> [YOUR INSTRUCTIONS]
This exercise calls for every line of the data below with the string "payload" in it.

> [PROVIDED INFORMATION]
------------------------------------

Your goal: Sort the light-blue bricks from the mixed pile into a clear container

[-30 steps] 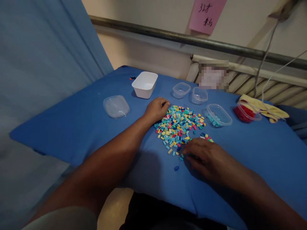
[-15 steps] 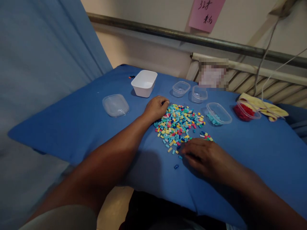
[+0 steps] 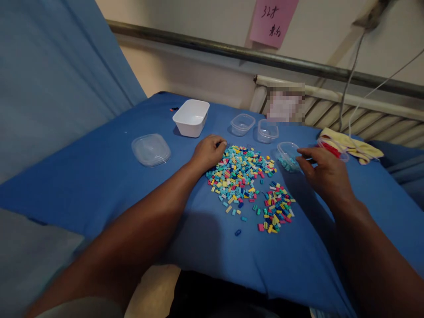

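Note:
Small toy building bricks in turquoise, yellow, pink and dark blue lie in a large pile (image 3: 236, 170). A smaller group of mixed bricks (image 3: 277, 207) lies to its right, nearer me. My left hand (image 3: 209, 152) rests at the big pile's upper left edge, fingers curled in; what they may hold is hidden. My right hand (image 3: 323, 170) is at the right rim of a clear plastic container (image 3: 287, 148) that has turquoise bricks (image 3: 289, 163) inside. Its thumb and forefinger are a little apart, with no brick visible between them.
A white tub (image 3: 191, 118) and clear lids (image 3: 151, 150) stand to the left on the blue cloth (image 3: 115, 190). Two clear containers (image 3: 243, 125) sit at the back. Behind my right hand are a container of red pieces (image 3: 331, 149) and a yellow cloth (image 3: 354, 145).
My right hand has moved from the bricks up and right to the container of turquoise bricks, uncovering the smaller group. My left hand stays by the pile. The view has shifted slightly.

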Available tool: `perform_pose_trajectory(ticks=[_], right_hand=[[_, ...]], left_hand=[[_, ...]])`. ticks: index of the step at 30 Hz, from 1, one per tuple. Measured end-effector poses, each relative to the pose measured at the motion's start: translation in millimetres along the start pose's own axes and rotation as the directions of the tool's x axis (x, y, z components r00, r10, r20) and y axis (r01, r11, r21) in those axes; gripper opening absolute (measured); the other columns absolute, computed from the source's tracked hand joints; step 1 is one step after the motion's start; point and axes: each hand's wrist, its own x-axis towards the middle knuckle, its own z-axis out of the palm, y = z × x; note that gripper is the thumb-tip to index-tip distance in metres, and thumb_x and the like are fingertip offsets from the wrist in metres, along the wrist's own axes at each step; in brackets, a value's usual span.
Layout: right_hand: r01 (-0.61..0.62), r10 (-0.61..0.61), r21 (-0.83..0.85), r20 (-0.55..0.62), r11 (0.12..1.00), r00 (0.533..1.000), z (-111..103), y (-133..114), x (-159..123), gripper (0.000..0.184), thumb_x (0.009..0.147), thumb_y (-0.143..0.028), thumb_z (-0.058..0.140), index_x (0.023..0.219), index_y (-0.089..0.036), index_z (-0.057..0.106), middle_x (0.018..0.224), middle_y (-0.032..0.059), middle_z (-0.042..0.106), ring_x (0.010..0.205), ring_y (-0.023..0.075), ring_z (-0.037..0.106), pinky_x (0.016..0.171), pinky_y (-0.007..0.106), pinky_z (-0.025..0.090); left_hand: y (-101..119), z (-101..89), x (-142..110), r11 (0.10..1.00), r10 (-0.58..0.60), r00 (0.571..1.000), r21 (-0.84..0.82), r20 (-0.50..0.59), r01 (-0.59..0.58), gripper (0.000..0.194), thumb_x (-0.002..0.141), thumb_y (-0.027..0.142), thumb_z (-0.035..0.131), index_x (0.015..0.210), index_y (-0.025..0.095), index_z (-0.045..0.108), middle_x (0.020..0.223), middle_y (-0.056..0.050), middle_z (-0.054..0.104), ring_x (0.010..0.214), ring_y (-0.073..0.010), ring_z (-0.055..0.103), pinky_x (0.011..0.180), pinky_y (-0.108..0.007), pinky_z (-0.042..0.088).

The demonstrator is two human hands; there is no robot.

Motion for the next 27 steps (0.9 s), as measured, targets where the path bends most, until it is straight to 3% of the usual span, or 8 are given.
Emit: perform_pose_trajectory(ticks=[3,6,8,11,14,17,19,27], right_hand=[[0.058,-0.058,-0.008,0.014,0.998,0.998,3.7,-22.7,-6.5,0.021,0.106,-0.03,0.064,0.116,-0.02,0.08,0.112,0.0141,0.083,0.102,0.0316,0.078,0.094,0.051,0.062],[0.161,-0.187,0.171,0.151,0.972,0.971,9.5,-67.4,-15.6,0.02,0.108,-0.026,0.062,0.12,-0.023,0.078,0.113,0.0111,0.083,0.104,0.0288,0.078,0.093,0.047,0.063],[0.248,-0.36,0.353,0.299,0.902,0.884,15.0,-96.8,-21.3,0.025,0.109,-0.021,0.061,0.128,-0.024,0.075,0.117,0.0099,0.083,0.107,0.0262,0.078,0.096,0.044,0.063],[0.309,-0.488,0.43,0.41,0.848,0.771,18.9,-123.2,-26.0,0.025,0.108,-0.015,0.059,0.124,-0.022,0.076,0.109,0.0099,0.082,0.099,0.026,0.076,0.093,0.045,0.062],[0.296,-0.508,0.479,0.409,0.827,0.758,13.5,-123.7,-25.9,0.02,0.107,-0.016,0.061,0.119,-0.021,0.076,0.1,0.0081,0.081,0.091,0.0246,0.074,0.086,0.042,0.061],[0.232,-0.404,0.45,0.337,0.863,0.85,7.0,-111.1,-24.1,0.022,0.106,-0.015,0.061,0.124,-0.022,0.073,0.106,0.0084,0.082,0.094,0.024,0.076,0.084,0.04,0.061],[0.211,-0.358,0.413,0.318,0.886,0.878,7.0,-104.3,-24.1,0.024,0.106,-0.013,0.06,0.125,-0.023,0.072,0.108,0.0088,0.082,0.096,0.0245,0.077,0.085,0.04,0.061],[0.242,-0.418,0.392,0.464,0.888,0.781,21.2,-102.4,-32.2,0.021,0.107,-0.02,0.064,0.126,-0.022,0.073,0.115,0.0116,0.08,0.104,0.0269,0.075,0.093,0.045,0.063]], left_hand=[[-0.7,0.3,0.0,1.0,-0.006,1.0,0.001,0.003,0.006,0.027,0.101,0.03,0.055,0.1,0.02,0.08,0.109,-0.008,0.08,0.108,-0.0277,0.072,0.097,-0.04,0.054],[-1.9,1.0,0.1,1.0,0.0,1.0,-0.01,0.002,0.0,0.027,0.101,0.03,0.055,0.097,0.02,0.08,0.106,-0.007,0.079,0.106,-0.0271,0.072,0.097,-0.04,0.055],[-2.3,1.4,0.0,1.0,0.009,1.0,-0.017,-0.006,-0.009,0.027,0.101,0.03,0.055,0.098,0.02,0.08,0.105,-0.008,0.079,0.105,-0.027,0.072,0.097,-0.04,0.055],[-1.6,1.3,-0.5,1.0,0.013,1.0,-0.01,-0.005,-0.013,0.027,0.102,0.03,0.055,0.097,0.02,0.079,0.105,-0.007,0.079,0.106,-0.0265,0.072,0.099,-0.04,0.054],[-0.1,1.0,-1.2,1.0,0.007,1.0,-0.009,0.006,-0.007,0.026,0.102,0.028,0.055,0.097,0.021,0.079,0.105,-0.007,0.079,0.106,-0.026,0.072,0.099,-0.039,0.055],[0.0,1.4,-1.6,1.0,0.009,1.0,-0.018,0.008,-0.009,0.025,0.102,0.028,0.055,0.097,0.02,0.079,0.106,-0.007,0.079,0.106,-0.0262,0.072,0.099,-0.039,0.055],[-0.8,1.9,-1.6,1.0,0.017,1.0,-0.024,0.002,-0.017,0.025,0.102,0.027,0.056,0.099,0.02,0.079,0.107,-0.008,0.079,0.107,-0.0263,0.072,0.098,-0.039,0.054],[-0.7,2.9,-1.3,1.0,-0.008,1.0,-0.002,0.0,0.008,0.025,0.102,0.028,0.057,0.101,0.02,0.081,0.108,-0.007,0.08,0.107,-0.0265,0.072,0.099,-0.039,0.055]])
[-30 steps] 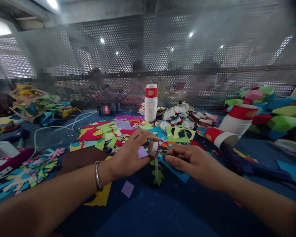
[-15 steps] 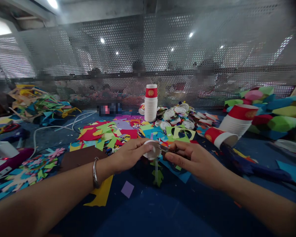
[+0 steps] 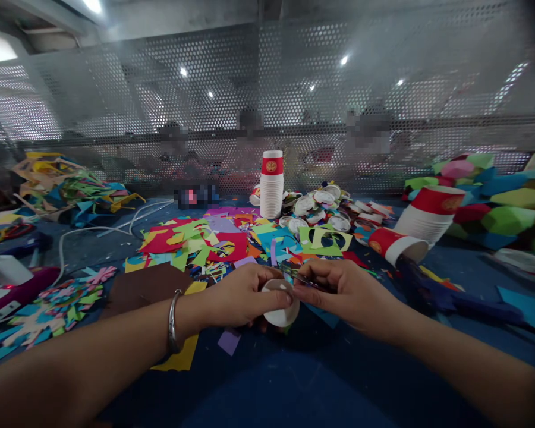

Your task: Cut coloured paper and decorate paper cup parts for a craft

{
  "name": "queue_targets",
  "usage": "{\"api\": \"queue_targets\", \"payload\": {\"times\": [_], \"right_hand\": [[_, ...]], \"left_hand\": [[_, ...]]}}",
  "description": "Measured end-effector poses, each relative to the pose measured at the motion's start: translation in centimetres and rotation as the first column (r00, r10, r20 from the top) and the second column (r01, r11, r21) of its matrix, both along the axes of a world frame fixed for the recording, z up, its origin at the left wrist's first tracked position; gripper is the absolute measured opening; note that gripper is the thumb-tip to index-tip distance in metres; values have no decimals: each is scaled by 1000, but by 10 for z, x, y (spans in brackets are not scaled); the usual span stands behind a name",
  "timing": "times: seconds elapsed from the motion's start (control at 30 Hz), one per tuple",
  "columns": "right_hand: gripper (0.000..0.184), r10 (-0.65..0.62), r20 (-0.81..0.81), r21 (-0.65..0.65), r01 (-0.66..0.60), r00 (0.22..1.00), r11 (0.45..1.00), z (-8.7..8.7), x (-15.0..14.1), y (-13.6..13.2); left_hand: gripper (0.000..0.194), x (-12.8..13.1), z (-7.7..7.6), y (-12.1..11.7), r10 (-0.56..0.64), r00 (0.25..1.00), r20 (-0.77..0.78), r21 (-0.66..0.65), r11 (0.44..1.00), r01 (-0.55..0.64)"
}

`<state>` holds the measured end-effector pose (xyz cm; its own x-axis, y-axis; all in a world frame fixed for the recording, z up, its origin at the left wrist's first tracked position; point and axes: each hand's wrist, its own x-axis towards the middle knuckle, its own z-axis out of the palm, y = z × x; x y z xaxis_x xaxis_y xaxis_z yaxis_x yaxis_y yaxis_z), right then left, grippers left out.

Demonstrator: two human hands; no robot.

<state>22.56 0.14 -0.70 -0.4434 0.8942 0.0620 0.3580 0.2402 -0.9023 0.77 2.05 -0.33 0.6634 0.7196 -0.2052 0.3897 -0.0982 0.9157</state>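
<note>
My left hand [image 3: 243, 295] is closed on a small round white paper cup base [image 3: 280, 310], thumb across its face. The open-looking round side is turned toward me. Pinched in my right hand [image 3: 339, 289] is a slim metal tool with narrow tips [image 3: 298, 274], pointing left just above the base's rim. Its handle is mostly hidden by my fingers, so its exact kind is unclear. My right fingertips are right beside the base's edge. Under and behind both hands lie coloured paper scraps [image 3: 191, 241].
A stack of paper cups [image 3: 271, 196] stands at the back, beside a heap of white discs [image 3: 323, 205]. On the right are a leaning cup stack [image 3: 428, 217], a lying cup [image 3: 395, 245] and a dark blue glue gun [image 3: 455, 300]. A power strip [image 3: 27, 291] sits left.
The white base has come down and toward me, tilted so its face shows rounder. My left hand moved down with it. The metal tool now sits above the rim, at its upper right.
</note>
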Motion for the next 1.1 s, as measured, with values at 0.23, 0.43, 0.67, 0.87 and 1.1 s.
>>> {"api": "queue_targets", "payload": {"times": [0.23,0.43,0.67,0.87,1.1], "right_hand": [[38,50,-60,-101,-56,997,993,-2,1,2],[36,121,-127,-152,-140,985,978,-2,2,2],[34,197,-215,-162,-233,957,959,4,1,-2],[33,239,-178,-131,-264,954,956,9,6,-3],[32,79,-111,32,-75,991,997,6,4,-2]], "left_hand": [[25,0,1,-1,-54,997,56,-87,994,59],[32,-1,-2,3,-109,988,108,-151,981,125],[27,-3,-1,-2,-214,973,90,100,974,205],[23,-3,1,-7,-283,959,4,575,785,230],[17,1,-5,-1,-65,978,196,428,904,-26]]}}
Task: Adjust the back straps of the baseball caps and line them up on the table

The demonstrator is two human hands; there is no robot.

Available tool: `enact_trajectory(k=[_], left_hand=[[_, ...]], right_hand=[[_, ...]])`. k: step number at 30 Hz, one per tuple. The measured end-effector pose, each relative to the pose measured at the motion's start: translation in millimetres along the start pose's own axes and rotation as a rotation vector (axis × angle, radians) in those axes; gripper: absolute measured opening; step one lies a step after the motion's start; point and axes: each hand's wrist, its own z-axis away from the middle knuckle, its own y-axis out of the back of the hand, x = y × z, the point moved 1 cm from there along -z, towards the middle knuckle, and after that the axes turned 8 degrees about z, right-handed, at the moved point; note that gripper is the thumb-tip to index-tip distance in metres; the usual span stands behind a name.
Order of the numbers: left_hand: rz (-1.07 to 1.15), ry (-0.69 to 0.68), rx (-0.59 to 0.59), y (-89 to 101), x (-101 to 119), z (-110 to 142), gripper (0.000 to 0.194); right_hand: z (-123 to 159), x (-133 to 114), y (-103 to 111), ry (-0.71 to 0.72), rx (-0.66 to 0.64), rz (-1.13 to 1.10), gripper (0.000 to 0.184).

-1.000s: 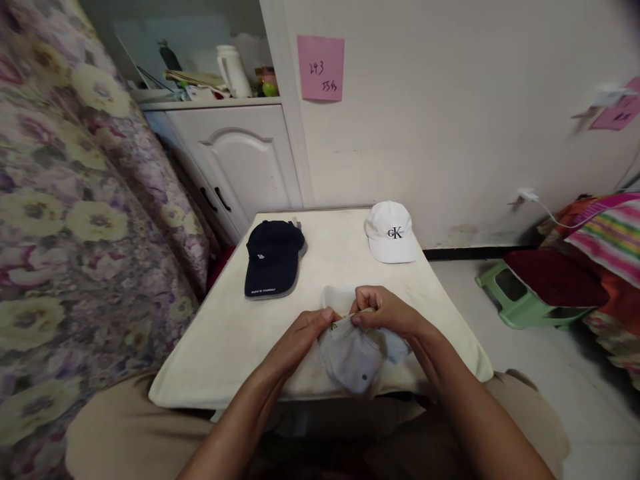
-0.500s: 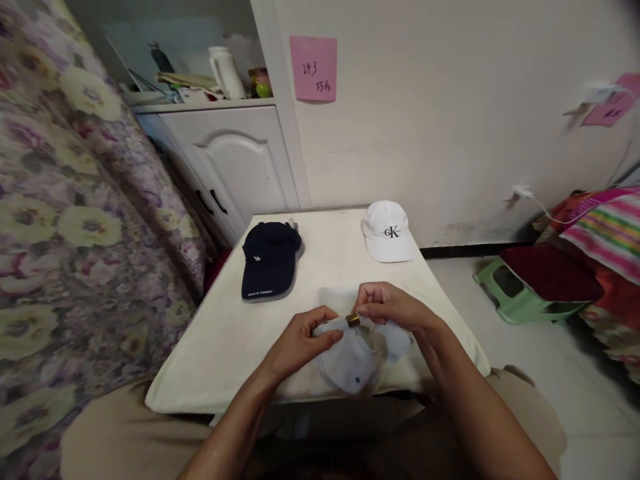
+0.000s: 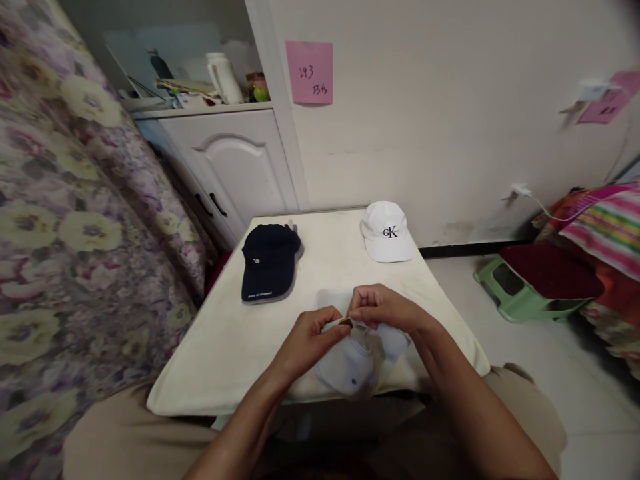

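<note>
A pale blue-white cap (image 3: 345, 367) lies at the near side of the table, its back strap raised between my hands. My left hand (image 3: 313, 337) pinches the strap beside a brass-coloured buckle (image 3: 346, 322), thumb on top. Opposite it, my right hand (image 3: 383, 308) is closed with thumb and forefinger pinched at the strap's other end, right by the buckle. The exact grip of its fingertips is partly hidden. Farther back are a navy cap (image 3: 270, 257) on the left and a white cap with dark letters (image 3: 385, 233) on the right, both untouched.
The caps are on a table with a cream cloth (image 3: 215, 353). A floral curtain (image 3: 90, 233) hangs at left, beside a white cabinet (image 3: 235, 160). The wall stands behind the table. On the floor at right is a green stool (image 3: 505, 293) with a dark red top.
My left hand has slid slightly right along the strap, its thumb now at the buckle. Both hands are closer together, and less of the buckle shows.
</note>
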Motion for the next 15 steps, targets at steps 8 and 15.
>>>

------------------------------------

> [RESULT]
  "usage": "{\"api\": \"queue_targets\", \"payload\": {\"times\": [_], \"right_hand\": [[_, ...]], \"left_hand\": [[_, ...]]}}",
>>> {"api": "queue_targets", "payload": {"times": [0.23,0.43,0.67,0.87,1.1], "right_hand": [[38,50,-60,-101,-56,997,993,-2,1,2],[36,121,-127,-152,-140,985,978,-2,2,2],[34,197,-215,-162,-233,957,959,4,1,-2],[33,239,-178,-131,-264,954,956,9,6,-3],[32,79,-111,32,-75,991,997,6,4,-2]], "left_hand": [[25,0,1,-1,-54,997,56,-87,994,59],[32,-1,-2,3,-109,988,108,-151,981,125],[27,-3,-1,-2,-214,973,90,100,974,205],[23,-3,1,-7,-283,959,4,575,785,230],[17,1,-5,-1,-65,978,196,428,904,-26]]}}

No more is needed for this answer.